Para o oftalmologista Rubens Belfort, 55, só uma pressão ocular elevada não indica o glaucoma. "Uma pessoa pode ter pressão considerada alta e não apresentar, enquanto outra, com pressão normal, pode ter a doença."
Por isso prevenir ainda é o melhor remédio. Segundo o oftalmologista Newton Cara José, professor titular da Faculdade de Medicina da USP-SP, todas as pessoas acima de 40 anos deveriam consultar anualmente um oftalmologista para avaliar a pressão intra-ocular e as condições da retina.

Catarata
Rubens Belfort afirma que a cirurgia refrativa também altera a medida da córnea. Por isso, antes da operação, o médico deve registrar a medida ocular e informá-la ao paciente.

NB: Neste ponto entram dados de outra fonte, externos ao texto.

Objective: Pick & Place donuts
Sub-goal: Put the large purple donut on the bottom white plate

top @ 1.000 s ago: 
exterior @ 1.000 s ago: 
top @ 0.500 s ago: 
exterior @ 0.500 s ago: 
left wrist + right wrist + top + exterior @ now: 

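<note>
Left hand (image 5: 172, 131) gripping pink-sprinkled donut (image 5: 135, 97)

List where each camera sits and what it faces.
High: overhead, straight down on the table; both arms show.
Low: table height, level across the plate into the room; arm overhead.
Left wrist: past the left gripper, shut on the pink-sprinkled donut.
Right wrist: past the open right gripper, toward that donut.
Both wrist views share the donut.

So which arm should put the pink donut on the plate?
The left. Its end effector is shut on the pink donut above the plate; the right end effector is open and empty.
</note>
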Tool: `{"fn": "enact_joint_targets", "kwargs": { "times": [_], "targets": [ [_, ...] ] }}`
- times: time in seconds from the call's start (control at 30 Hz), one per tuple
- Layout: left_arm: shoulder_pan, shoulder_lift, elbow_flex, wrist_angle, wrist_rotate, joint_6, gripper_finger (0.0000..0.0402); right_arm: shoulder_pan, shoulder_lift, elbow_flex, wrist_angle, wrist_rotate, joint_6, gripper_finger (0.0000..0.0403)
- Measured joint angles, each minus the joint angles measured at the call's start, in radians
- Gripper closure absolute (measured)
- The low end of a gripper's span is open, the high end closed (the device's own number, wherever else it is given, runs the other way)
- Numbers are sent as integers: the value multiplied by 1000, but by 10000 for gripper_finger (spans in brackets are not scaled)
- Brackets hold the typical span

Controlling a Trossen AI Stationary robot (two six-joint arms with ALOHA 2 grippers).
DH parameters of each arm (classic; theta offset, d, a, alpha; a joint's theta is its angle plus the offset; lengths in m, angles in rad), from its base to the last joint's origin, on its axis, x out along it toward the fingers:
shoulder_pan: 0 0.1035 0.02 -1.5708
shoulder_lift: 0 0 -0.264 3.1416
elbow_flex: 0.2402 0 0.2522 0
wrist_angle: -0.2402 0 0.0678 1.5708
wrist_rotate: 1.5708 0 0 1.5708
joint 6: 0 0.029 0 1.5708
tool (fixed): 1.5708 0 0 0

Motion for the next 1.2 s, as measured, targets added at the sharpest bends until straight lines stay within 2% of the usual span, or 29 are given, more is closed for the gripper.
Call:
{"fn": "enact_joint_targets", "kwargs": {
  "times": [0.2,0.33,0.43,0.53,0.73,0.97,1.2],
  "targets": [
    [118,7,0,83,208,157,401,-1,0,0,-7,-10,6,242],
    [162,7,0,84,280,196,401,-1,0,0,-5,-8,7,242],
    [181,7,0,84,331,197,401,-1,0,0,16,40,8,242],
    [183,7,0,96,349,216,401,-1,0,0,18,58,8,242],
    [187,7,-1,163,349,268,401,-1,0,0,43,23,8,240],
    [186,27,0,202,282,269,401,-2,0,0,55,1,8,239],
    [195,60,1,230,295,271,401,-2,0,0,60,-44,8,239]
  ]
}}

Em uma futura cirurgia de catarata, por exemplo, parte do cálculo da lente intra-ocular que será colocada no paciente deriva de medidas corneanas que ficaram alteradas após a cirurgia refrativa.
"Sem saber quanto era essa medida anterior à cirurgia de miopia, pode acontecer de o paciente operar-se da catarata e ter de usar óculos de grau forte depois", afirma Belfort.